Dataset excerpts
☆ ☆ ☆

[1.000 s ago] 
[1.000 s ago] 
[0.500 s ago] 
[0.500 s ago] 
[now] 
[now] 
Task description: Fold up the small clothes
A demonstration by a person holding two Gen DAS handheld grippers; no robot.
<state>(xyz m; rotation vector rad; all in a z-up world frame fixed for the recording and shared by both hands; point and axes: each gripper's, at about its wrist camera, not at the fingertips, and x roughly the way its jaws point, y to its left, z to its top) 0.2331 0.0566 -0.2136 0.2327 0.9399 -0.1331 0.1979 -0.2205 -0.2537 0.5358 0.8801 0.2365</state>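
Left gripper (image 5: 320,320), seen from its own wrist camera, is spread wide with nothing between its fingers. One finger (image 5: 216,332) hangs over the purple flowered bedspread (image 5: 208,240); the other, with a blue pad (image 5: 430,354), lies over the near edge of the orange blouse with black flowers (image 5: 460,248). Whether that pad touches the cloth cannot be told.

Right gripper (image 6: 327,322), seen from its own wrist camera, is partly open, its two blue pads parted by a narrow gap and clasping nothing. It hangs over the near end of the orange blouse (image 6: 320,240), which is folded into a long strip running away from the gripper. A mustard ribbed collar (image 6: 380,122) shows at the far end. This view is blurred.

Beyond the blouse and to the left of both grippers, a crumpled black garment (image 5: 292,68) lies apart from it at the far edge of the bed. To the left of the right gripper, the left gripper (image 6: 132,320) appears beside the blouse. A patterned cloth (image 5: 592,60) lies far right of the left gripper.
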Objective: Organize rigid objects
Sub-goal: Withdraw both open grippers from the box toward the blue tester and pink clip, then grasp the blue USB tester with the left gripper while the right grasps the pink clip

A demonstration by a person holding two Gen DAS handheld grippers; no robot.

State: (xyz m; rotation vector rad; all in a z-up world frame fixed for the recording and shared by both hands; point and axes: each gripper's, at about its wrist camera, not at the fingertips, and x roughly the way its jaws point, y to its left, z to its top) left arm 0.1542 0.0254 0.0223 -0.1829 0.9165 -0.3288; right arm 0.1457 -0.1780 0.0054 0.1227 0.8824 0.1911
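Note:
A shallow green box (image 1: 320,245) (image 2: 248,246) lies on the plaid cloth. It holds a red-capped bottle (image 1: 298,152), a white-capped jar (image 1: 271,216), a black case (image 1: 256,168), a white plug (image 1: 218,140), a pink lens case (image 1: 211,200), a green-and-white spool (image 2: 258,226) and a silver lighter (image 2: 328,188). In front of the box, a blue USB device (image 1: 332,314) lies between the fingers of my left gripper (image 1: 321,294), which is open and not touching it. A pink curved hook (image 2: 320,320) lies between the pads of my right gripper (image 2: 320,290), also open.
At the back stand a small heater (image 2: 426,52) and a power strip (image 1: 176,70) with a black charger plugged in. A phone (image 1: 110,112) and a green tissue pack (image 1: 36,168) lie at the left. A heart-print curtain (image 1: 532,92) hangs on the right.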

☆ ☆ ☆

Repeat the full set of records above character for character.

[1.000 s ago] 
[1.000 s ago] 
[0.500 s ago] 
[0.500 s ago] 
[now] 
[now] 
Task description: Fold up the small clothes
A demonstration by a person holding two Gen DAS handheld grippers; no robot.
<state>(xyz m; rotation vector rad; all in a z-up world frame fixed for the recording and shared by both hands; point and axes: each gripper's, at about its wrist camera, not at the fingertips, and x roughly the way its jaws point, y to its left, z to its top) 0.2331 0.0566 -0.2136 0.2327 0.9399 -0.1331 0.1979 -0.2205 -0.2537 0.5358 0.8801 0.2365</state>
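Left gripper (image 5: 320,320), seen from its own wrist camera, is spread wide with nothing between its fingers. One finger (image 5: 216,332) hangs over the purple flowered bedspread (image 5: 208,240); the other, with a blue pad (image 5: 430,354), lies over the near edge of the orange blouse with black flowers (image 5: 460,248). Whether that pad touches the cloth cannot be told.

Right gripper (image 6: 327,322), seen from its own wrist camera, is partly open, its two blue pads parted by a narrow gap and clasping nothing. It hangs over the near end of the orange blouse (image 6: 320,240), which is folded into a long strip running away from the gripper. A mustard ribbed collar (image 6: 380,122) shows at the far end. This view is blurred.

Beyond the blouse and to the left of both grippers, a crumpled black garment (image 5: 292,68) lies apart from it at the far edge of the bed. To the left of the right gripper, the left gripper (image 6: 132,320) appears beside the blouse. A patterned cloth (image 5: 592,60) lies far right of the left gripper.
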Objective: Organize rigid objects
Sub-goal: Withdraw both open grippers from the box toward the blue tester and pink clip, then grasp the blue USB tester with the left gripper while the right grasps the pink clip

A demonstration by a person holding two Gen DAS handheld grippers; no robot.

State: (xyz m; rotation vector rad; all in a z-up world frame fixed for the recording and shared by both hands; point and axes: each gripper's, at about its wrist camera, not at the fingertips, and x roughly the way its jaws point, y to its left, z to its top) left arm 0.1542 0.0254 0.0223 -0.1829 0.9165 -0.3288; right arm 0.1457 -0.1780 0.0054 0.1227 0.8824 0.1911
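Note:
A shallow green box (image 1: 320,245) (image 2: 248,246) lies on the plaid cloth. It holds a red-capped bottle (image 1: 298,152), a white-capped jar (image 1: 271,216), a black case (image 1: 256,168), a white plug (image 1: 218,140), a pink lens case (image 1: 211,200), a green-and-white spool (image 2: 258,226) and a silver lighter (image 2: 328,188). In front of the box, a blue USB device (image 1: 332,314) lies between the fingers of my left gripper (image 1: 321,294), which is open and not touching it. A pink curved hook (image 2: 320,320) lies between the pads of my right gripper (image 2: 320,290), also open.
At the back stand a small heater (image 2: 426,52) and a power strip (image 1: 176,70) with a black charger plugged in. A phone (image 1: 110,112) and a green tissue pack (image 1: 36,168) lie at the left. A heart-print curtain (image 1: 532,92) hangs on the right.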

The exercise contains nothing more.